La tornata elettorale ci ha restituito immagini diverse di città alle prese con problemi comuni, ma ciascuna con una sua specificità. A Torino le vecchie barriere operaie hanno abbandonato Piero Fassino, un rifiuto del vecchio establishment più che l’adesione a un programma.

A Milano invece i 5 Stelle non sfondano. Segno di buona amministrazione, si è detto. Ma, se è così, perché il candidato del centrosinistra e la stessa lista sostenuta da Pisapia hanno faticato così tanto? Certo era difficile appassionarsi a una campagna elettorale incapace di dare forma a una visione di città che non fosse la reiterazione del mantra sul rilancio di Milano, sancito dal successo di Expo (un tema sul quale bisognerà prima o poi aprire una discussione seria e non manichea, a partire dalla questione del destino delle aree).

Del resto, c’è una discrasia evidente fra elementi strutturali e forme di governo. Milano ogni giorno deve far fronte a centinaia di migliaia di cittadini a tempo, i cosiddetti city users, come ci ha insegnato a chiamarli Martinotti, che intrattengono un rapporto nomade con la città ed esprimono una domanda di servizi e di mobilità che non coincide con quella dei residenti. E soprattutto sono espressione di una dinamica economica (economia dei servizi e della conoscenza) che ha con i luoghi un rapporto assai meno stretto di quanto non fosse con l’assetto industriale del secolo scorso. Determinando una sfasatura tra immagine della città e realtà sociale che fatica a trovare una rappresentanza elettorale. Sono problemi che rimandano al grande assente di questa competizione elettorale: la città metropolitana, istituzione di cui a parole tutti affermano la centralità ma che stenta a essere percepita dai cittadini, forse anche a causa del fatto che non è elettiva. Nel vantare i grandi benefici della soppressione delle province non si è tenuto conto dei limiti derivanti dall’aver creato una realtà esangue come la città metropolitana. Una scelta che aumenta il numero di organismi percepiti come lontani, se non estranei, alla gente, proprio per il fatto di non aver ricevuto una investitura popolare sostituita dal carisma, con tutto ciò che di scivoloso la parola si porta dietro, personale o dalle tecnostrutture per definizione incapaci di visione che sono solo della politica.

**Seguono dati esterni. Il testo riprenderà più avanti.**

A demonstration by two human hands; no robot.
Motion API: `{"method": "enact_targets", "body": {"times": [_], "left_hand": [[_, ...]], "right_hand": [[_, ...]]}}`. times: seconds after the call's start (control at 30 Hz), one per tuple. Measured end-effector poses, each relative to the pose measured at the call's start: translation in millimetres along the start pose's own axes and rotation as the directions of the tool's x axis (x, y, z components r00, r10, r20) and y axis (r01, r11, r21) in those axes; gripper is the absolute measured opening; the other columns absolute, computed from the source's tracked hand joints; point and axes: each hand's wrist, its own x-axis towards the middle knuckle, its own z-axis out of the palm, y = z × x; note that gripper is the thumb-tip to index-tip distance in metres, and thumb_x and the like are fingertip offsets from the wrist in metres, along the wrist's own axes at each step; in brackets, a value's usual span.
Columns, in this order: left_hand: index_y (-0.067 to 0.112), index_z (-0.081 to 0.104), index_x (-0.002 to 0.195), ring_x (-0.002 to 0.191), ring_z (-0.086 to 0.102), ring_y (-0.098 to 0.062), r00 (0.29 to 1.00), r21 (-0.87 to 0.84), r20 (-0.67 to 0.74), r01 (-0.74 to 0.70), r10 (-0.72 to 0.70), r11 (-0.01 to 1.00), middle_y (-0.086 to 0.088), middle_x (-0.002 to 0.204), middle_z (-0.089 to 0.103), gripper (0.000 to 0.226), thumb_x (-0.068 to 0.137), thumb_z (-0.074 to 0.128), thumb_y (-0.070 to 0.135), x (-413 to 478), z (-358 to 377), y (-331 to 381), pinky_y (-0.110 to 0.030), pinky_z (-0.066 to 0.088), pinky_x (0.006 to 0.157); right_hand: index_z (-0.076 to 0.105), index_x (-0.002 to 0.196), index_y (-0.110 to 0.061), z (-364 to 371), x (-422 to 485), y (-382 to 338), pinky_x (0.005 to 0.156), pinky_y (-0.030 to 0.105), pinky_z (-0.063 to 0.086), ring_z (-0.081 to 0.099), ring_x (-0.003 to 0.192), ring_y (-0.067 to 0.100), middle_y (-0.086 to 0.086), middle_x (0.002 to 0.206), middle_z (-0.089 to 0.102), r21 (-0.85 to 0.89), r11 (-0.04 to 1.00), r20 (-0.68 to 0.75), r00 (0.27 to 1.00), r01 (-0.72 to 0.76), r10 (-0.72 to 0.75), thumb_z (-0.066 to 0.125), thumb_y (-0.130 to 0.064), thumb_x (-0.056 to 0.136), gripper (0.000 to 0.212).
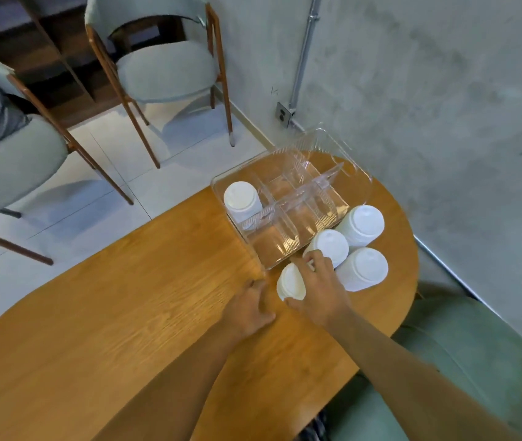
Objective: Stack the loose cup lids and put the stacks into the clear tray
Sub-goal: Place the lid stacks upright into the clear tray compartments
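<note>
A clear divided tray [288, 198] stands at the far end of the wooden table [125, 313]. One stack of white lids [242, 200] sits in its far-left compartment. Three more stacks stand on the table to the tray's right: one by the tray's corner [361, 226], one against its near-right side [329, 245], one nearer me [363, 268]. My right hand [320, 284] grips a fourth, tilted stack [289, 283] just in front of the tray. My left hand [248, 310] rests on the table beside that stack, fingers loosely curled, holding nothing.
The concrete wall [412, 90] runs close behind the tray and the table's right end. Two pale upholstered chairs [164, 68] stand on the tiled floor beyond the table. A green seat [463, 361] is at my lower right.
</note>
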Motion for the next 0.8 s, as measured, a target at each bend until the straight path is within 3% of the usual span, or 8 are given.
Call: {"method": "enact_targets", "body": {"times": [0.2, 0.37, 0.47, 0.63, 0.8], "left_hand": [[0.028, 0.036, 0.158, 0.151, 0.035, -0.023, 0.993, -0.059, -0.062, -0.101, 0.097, 0.993, 0.002, 0.163, 0.034, 0.096, 0.080, 0.090, 0.040, 26, 39, 4, -0.045, 0.043, 0.119], [0.026, 0.046, 0.152, 0.135, 0.049, -0.016, 0.976, -0.032, -0.172, -0.141, 0.133, 0.990, 0.008, 0.148, 0.039, 0.093, 0.073, 0.095, 0.037, 39, 60, -1, -0.029, 0.053, 0.104], [0.026, 0.048, 0.150, 0.130, 0.052, -0.015, 0.969, -0.020, -0.201, -0.152, 0.145, 0.988, 0.007, 0.146, 0.043, 0.092, 0.072, 0.095, 0.039, 43, 62, -2, -0.032, 0.056, 0.101], [0.019, 0.051, 0.148, 0.128, 0.054, -0.018, 0.973, -0.008, -0.163, -0.167, 0.164, 0.986, 0.002, 0.143, 0.050, 0.091, 0.071, 0.095, 0.042, 41, 52, 5, -0.027, 0.053, 0.099], [0.016, 0.060, 0.138, 0.119, 0.060, -0.016, 0.940, 0.038, -0.188, -0.282, 0.284, 0.959, -0.001, 0.134, 0.055, 0.084, 0.067, 0.095, 0.044, 23, 30, 19, -0.020, 0.048, 0.092]], "right_hand": [[0.024, 0.155, -0.032, 21, -4, 8, 0.108, 0.036, 0.048, 0.035, 0.143, 0.025, 0.000, 0.156, 0.027, 0.048, 0.997, 0.066, 0.997, -0.055, 0.052, 0.088, -0.047, 0.076, 0.102], [0.023, 0.155, -0.036, 28, -4, 9, 0.104, 0.034, 0.052, 0.038, 0.140, 0.022, -0.003, 0.158, 0.023, 0.117, 0.988, 0.063, 0.994, -0.097, 0.090, 0.086, -0.047, 0.079, 0.099], [0.023, 0.155, -0.036, 30, -2, 9, 0.103, 0.035, 0.052, 0.039, 0.140, 0.022, -0.002, 0.155, 0.027, 0.102, 0.990, 0.051, 0.995, -0.096, 0.091, 0.086, -0.046, 0.080, 0.098], [0.021, 0.154, -0.036, 26, -1, 10, 0.105, 0.037, 0.050, 0.038, 0.140, 0.022, -0.003, 0.154, 0.029, 0.096, 0.991, 0.090, 0.993, -0.090, 0.081, 0.085, -0.050, 0.080, 0.099], [0.024, 0.153, -0.036, 0, -17, 12, 0.109, 0.039, 0.050, 0.037, 0.140, 0.018, -0.007, 0.154, 0.032, 0.139, 0.990, 0.045, 0.999, -0.028, 0.022, 0.087, -0.052, 0.076, 0.101]]}}
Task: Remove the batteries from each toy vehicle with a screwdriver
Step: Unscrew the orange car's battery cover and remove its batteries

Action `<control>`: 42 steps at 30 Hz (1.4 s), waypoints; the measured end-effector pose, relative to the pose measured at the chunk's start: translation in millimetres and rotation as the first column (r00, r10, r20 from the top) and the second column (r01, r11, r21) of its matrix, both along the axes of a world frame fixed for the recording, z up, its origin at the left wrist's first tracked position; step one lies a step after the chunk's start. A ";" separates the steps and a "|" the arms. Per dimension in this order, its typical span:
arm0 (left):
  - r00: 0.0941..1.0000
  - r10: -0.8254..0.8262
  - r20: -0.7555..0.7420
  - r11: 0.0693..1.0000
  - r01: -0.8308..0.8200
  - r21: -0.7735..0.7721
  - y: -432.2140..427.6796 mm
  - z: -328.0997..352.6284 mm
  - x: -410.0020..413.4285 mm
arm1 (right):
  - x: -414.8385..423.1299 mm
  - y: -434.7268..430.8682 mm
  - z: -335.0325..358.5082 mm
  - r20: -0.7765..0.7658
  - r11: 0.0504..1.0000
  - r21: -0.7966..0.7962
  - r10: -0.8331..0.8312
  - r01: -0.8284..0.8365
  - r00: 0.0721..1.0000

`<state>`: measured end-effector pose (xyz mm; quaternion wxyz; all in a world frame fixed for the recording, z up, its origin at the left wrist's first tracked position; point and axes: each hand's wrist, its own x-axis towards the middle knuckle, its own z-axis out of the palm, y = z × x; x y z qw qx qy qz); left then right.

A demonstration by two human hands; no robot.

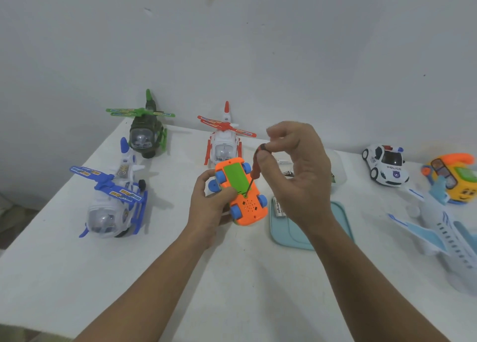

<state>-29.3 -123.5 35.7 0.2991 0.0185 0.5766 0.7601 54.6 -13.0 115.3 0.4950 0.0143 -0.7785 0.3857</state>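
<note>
My left hand [209, 204] grips an orange toy car [247, 207] turned upside down above the table, its blue wheels and green battery cover [233, 177] facing up. My right hand [296, 171] pinches the red handle of a small screwdriver [258, 163]. The screwdriver's tip rests at the near end of the green cover. Batteries [278, 207] lie on a light blue lid [286, 230] under my right wrist, partly hidden.
On the white table [232, 277] stand a blue helicopter [113, 199], a green helicopter [145, 132] and a red helicopter [223, 140]. At the right are a police car [386, 164], an orange-yellow toy [454, 179] and a light blue airplane [444, 233].
</note>
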 end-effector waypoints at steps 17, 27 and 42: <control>1.000 -0.023 -0.008 0.999 0.023 0.027 5.2 1.4 4.0 | -5.8 -3.0 -1.1 0.231 0.997 0.075 0.018 -0.037 0.973; 1.000 -0.018 0.000 1.000 0.018 0.014 3.5 1.4 2.1 | -5.6 6.4 2.2 0.261 0.996 0.005 0.084 -0.089 0.962; 1.000 -0.011 0.002 1.000 0.011 0.004 -14.8 2.6 -2.6 | -27.8 16.3 -13.1 0.421 0.867 -0.480 0.093 0.135 0.902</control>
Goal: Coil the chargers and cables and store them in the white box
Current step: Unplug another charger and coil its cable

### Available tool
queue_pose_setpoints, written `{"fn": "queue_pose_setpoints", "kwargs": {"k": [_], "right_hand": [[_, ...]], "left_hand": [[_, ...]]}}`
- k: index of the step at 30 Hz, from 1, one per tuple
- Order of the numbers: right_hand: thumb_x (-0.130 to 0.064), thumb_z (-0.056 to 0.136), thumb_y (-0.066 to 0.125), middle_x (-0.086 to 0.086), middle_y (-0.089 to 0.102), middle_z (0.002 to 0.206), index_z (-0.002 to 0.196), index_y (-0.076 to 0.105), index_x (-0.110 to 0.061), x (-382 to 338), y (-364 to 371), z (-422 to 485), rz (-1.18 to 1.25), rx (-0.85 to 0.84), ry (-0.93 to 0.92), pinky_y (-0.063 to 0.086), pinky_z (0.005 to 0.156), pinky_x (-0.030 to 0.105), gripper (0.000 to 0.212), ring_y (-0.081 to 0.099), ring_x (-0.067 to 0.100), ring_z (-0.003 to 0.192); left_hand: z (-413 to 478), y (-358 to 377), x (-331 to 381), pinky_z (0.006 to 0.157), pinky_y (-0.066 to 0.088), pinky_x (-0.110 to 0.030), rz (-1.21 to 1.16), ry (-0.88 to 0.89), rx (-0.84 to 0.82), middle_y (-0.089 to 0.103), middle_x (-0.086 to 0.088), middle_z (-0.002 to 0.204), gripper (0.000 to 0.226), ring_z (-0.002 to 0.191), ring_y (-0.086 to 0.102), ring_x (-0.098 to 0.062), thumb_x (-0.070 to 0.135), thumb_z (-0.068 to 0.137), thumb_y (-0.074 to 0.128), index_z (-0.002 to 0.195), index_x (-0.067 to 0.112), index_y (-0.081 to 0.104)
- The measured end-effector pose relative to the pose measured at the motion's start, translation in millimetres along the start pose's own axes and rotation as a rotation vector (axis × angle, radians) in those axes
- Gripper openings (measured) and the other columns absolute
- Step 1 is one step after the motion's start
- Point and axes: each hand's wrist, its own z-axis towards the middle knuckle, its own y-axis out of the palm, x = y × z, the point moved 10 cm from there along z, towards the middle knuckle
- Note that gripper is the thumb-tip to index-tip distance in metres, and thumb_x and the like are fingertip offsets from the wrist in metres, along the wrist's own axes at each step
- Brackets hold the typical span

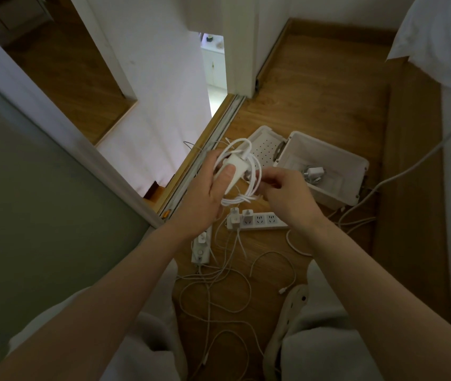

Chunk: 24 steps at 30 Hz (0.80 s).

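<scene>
White charger brick [236, 164] and coiled cable [239, 199]: my left hand [208, 189] is gripping both, right hand [285, 191] pinching the tail. One adapter [313, 173] is lying in the white box [329, 194]; loose cables [219, 292] are littering the floor [315, 92].

Both bare forearms reach forward, converging toward 12 o'clock. The left hand [205, 188] grips a charger [236, 165], thumb pressed on top. At its 3 o'clock, the right hand [287, 193] curls, fingertips pinching the cable [242, 199].

The box [320, 152] sits on the floor [315, 92], 1 charger [313, 173] inside, its lid [263, 149] just left. The power strip [264, 220] lies nearer, loose cables [208, 303] nearer still.
</scene>
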Motion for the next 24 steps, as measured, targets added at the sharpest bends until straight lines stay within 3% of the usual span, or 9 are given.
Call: {"fn": "queue_pose_setpoints", "kwargs": {"k": [2,4,6,9,13,17,20,22,24], "right_hand": [[-0.01,0.092,0.053,-0.006,0.064,0.08,0.104,0.069,-0.017,-3,2,0,0.01,-0.029,-0.026,0.048,0.063,0.021,0.021,0.055,0.01,0.07],[-0.009,0.091,0.055,-0.001,0.066,0.084,0.1,0.069,-0.018,-1,4,-1,0.058,-0.033,-0.008,0.05,0.071,0.027,0.019,0.057,0.015,0.076],[-0.004,0.089,0.056,0.0,0.066,0.086,0.104,0.064,-0.015,9,3,-4,0.24,0.005,0.08,0.051,0.069,0.02,0.02,0.061,0.012,0.081],[-0.001,0.086,0.058,-0.001,0.064,0.082,0.109,0.055,-0.009,29,6,-8,0.533,0.066,0.238,0.049,0.061,0.015,0.024,0.062,0.007,0.075],[-0.001,0.085,0.059,0.002,0.062,0.081,0.104,0.053,-0.006,30,11,-9,0.595,0.066,0.248,0.05,0.057,0.013,0.021,0.06,0.009,0.072],[-0.004,0.092,0.051,0.0,0.065,0.083,0.1,0.055,-0.013,28,15,-12,0.522,0.108,0.214,0.053,0.069,0.026,0.013,0.062,0.013,0.074],[-0.021,0.097,0.044,0.003,0.065,0.092,0.101,0.061,-0.016,29,24,-12,0.509,0.09,0.22,0.054,0.076,0.031,0.018,0.063,0.015,0.082],[-0.032,0.093,0.051,0.006,0.066,0.096,0.104,0.061,-0.014,25,27,-10,0.384,0.066,0.156,0.055,0.079,0.029,0.023,0.065,0.018,0.088],[-0.025,0.087,0.063,0.009,0.066,0.096,0.105,0.059,-0.009,21,24,-6,0.285,0.066,0.105,0.056,0.074,0.028,0.024,0.066,0.02,0.085]], "left_hand": [[1,-3,-4,0.059,0.052,-0.043,-0.006,-0.045,0.006,0.059,0.006,0.085,0.015,0.074,0.06,-0.028,0.033,0.098,0.032,0.11,0.037,0.04],[1,-3,-7,0.059,0.052,-0.046,-0.013,-0.098,-0.004,0.057,0.001,0.084,0.014,0.075,0.058,-0.035,0.033,0.099,0.03,0.105,0.037,0.041],[1,-1,-19,0.057,0.052,-0.038,-0.048,-0.208,-0.039,0.055,0.0,0.088,0.016,0.07,0.058,-0.027,0.035,0.1,0.027,0.105,0.037,0.042],[-3,9,-38,0.05,0.046,-0.026,-0.111,-0.341,-0.13,0.055,-0.003,0.087,0.033,0.068,0.055,-0.015,0.042,0.1,0.023,0.122,0.028,0.042],[-12,24,-60,0.046,0.041,-0.024,-0.203,-0.483,-0.238,0.051,-0.001,0.067,0.047,0.054,0.049,-0.01,0.05,0.098,0.023,0.123,0.016,0.046],[-8,18,-56,0.043,0.043,-0.023,-0.01,-0.4,-0.186,0.054,-0.002,0.069,0.033,0.053,0.051,-0.012,0.047,0.099,0.023,0.104,0.025,0.047],[-5,12,-54,0.06,0.054,-0.036,0.185,-0.294,-0.107,0.056,0.001,0.08,0.028,0.069,0.061,-0.02,0.047,0.097,0.026,0.101,0.026,0.043],[-6,12,-56,0.069,0.053,-0.045,0.213,-0.263,-0.085,0.057,0.0,0.083,0.031,0.077,0.061,-0.025,0.048,0.097,0.028,0.106,0.023,0.044],[-5,10,-58,0.067,0.052,-0.044,0.202,-0.256,-0.065,0.057,-0.002,0.084,0.031,0.076,0.06,-0.025,0.045,0.098,0.029,0.108,0.021,0.046]]}}
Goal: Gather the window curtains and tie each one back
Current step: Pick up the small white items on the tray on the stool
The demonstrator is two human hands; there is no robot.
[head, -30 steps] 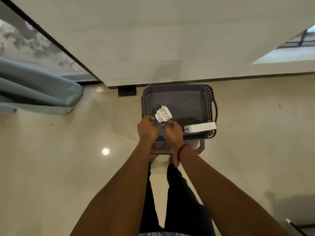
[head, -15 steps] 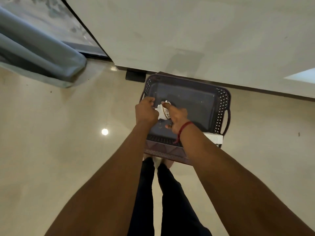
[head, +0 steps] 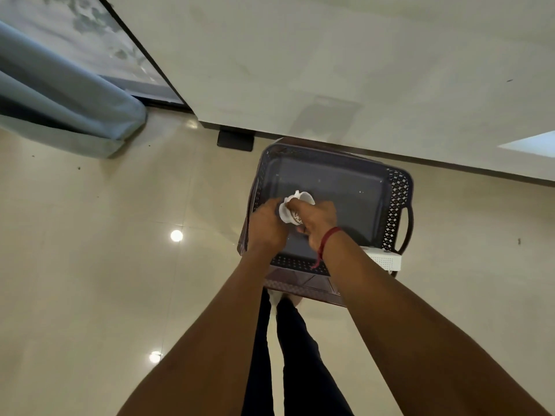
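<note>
A rolled white tieback band (head: 290,209) with a patterned edge sits between both hands above a dark plastic basket (head: 396,202). My left hand (head: 265,223) grips its left side and my right hand (head: 315,219), with a red thread at the wrist, grips its right side. A grey-blue curtain (head: 69,94) hangs gathered at the far left, in front of a window (head: 99,34). A second white band (head: 386,259) lies over the basket's near right rim.
The basket stands on a glossy beige tile floor, against a white wall (head: 330,61). A small black block (head: 235,141) sits at the wall's base. My legs in dark trousers (head: 288,355) stand just behind the basket.
The view has shifted so the basket lies further right and the curtain looms larger. Both hands have closed in tighter around the rolled band, hiding more of it.
</note>
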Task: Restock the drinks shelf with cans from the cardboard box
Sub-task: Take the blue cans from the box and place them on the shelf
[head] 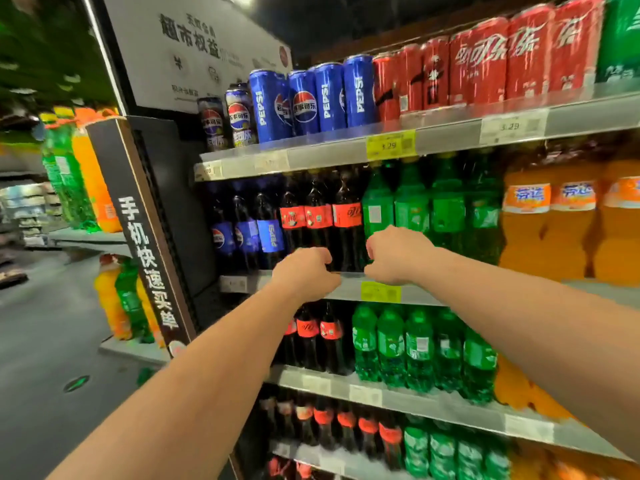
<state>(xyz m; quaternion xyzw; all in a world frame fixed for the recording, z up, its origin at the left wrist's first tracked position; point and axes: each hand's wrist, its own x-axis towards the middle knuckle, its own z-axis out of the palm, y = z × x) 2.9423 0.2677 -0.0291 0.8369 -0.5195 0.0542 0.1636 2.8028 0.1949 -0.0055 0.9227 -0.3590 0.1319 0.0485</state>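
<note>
the drinks shelf (pixel 450 143) is packed; cans (pixel 311 98) line the top tier, labels faced out for shoppers; cola bottles (pixel 318 216) stand on the tier below; no cardboard box is in view; left hand (pixel 304 271) and right hand (pixel 394 256) reach toward that tier, fingers curled on nothing visible, likely to straighten stock

cans (pixel 332 95) on top shelf (pixel 329 155), bottles (pixel 346 216) on shelf below (pixel 349 287), left hand (pixel 304 271) beside right hand (pixel 394 254) before bottles
</note>
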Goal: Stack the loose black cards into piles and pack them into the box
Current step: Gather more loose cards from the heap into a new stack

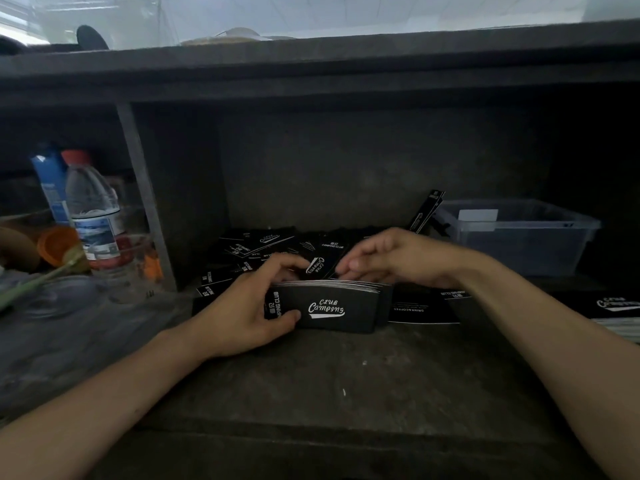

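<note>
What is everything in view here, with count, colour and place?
card stack: one, black, on edge in the left hand
single card: one, black, between the hands, just behind the stack
loose cards: many, black, heaped behind the hands
flat cards: a few, black, right of the stack
leaning card: one, black, against the box's left end
plastic box: one, clear, back right
water bottle: one, clear with red cap, left
carton: one, blue, behind the bottle
worktop: one, dark grey, under it all
left hand: one, grips the card stack
right hand: one, pinches the single card
</note>
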`<action>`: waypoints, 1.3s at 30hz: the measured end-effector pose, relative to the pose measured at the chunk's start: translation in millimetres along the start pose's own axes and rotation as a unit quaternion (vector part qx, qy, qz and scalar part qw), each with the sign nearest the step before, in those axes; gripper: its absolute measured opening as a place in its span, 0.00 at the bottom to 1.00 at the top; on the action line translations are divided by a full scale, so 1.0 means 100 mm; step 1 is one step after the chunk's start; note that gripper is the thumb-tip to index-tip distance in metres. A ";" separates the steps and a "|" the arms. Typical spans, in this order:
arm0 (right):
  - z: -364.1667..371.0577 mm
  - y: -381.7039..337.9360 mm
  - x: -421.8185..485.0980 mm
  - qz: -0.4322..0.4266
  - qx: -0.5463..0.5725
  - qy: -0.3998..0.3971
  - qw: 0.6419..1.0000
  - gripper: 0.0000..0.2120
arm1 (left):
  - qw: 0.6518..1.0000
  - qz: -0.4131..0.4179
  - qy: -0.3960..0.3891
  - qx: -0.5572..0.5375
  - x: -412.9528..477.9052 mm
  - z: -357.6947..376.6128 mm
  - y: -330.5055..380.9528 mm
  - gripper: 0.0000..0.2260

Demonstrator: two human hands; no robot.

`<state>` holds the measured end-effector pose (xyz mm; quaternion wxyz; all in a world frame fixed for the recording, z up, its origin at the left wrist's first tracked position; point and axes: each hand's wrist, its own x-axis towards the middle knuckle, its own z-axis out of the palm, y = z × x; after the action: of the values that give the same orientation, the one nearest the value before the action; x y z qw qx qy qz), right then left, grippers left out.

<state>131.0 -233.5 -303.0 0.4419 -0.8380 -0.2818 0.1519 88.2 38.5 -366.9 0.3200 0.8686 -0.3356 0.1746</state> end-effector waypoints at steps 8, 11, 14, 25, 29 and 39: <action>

È in questo contesto che, alla fine, i milanesi hanno scelto di dare fiducia a Sala. Ma stavolta non vedremo piazza Duomo invasa da gente in festa come cinque anni fa. Qualcuno dirà, riecheggiando un vecchio slogan, che siamo diventati un Paese normale. Io ritengo sia semplicemente aumentata la distanza tra rappresentati ed eletti. Una deriva che non mi pare positiva e a cui corrisponde la riduzione di spazi di dibattito e di analisi sul destino della comunità.